## PROBLEM STATEMENT:
Please repeat only the stretch of records running from the first line through the line that contains "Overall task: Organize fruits".
PROVIDED RECORDS Block Start
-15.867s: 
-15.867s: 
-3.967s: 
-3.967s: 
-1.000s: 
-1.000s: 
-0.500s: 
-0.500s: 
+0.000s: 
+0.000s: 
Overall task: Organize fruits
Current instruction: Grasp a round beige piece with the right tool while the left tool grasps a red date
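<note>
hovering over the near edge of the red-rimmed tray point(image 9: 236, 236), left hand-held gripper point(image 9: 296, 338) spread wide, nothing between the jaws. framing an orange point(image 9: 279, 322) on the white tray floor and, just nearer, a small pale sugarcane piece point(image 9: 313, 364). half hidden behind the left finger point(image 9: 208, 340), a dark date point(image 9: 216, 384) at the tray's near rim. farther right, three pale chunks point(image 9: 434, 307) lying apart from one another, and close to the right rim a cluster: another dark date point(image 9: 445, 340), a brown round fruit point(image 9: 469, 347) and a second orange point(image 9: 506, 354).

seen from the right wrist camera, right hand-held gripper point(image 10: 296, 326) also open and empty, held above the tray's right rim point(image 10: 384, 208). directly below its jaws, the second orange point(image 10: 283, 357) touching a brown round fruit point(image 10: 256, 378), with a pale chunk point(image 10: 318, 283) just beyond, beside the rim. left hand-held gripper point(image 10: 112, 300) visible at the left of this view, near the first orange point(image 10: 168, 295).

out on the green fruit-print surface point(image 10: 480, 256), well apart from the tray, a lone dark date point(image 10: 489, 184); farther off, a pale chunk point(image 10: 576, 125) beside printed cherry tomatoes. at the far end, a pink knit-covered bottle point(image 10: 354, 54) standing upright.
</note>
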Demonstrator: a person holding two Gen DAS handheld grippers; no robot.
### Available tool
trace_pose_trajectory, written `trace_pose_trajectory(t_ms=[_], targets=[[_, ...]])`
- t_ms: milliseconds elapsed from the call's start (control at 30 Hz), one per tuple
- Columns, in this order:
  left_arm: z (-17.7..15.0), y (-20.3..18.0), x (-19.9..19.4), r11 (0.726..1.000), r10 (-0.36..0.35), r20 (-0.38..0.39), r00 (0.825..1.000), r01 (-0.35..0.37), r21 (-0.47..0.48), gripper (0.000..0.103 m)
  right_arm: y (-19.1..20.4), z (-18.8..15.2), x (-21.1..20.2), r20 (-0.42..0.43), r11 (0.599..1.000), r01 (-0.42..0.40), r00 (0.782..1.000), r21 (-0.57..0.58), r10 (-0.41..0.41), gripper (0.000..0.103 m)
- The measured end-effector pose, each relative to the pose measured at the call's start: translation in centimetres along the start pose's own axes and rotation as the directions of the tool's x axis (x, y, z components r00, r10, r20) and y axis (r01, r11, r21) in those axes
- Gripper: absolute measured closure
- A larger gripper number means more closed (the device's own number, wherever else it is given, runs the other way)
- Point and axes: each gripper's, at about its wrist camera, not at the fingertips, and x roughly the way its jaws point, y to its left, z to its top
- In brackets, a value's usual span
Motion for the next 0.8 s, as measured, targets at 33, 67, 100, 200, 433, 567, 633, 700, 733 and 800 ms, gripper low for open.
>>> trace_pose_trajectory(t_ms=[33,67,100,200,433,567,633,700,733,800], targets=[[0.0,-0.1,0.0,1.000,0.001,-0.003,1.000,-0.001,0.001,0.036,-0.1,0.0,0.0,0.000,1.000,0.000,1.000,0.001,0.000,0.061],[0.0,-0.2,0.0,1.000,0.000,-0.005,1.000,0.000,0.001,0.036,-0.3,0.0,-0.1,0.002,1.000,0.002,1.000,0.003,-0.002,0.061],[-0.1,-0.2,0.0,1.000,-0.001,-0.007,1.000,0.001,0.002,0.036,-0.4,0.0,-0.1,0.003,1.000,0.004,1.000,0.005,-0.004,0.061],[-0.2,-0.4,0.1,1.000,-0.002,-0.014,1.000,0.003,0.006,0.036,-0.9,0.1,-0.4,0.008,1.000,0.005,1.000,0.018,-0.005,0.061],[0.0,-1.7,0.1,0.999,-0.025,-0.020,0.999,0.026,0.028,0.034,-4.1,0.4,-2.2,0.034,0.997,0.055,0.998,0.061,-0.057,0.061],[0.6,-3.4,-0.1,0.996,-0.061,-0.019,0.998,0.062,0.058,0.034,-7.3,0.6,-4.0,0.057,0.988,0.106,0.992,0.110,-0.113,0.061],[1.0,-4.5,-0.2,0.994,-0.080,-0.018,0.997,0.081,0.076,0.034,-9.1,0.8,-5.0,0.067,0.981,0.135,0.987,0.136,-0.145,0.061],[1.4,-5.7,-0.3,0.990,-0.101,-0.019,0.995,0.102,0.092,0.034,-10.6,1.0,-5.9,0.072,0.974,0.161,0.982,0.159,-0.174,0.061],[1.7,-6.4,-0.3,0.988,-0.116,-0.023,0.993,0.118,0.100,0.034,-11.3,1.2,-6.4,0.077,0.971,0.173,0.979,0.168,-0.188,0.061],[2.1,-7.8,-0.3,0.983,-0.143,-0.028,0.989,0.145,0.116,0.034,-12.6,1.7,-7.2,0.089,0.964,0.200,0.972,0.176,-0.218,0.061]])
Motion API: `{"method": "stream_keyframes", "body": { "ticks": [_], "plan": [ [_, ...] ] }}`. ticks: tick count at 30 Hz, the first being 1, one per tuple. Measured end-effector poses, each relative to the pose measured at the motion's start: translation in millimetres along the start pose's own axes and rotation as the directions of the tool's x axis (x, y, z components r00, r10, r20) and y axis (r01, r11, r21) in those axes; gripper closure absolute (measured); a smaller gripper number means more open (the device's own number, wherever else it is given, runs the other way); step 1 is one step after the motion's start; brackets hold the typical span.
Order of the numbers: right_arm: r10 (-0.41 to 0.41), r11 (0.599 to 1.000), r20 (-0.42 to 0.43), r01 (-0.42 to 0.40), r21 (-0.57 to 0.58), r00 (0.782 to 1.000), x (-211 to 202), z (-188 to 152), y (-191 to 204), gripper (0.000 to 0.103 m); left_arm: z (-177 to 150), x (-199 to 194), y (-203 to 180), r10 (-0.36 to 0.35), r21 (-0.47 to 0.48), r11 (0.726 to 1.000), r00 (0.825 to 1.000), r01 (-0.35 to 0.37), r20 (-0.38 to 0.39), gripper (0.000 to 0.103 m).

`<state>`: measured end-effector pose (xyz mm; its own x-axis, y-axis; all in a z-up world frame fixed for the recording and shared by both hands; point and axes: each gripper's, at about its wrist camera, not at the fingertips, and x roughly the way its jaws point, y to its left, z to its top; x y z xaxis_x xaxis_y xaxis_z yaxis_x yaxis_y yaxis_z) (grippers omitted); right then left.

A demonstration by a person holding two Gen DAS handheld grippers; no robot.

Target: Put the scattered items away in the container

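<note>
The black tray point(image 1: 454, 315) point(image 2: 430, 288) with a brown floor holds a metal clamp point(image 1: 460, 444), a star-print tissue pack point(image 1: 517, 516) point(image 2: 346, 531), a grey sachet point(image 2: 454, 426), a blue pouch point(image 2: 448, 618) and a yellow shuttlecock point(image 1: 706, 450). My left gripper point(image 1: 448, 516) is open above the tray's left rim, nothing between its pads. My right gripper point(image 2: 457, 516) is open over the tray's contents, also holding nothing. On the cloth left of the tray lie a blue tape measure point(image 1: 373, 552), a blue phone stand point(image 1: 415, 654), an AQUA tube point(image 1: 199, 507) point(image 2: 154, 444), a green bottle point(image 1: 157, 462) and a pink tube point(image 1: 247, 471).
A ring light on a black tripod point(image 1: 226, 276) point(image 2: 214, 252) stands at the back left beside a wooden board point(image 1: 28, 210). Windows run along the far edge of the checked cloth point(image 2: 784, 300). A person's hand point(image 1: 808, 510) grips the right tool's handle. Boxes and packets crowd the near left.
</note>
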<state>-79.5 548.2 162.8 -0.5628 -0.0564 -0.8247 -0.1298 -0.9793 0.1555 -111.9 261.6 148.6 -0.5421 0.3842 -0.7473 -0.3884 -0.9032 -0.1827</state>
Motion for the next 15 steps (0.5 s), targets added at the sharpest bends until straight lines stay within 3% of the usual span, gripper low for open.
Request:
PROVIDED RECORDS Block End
## WORKED SOLUTION:
-15.867s: 
-15.867s: 
-3.967s: 
-3.967s: 
-1.000s: 
-1.000s: 
-0.500s: 
-0.500s: 
+0.000s: 
+0.000s: 
Overall task: Organize fruits

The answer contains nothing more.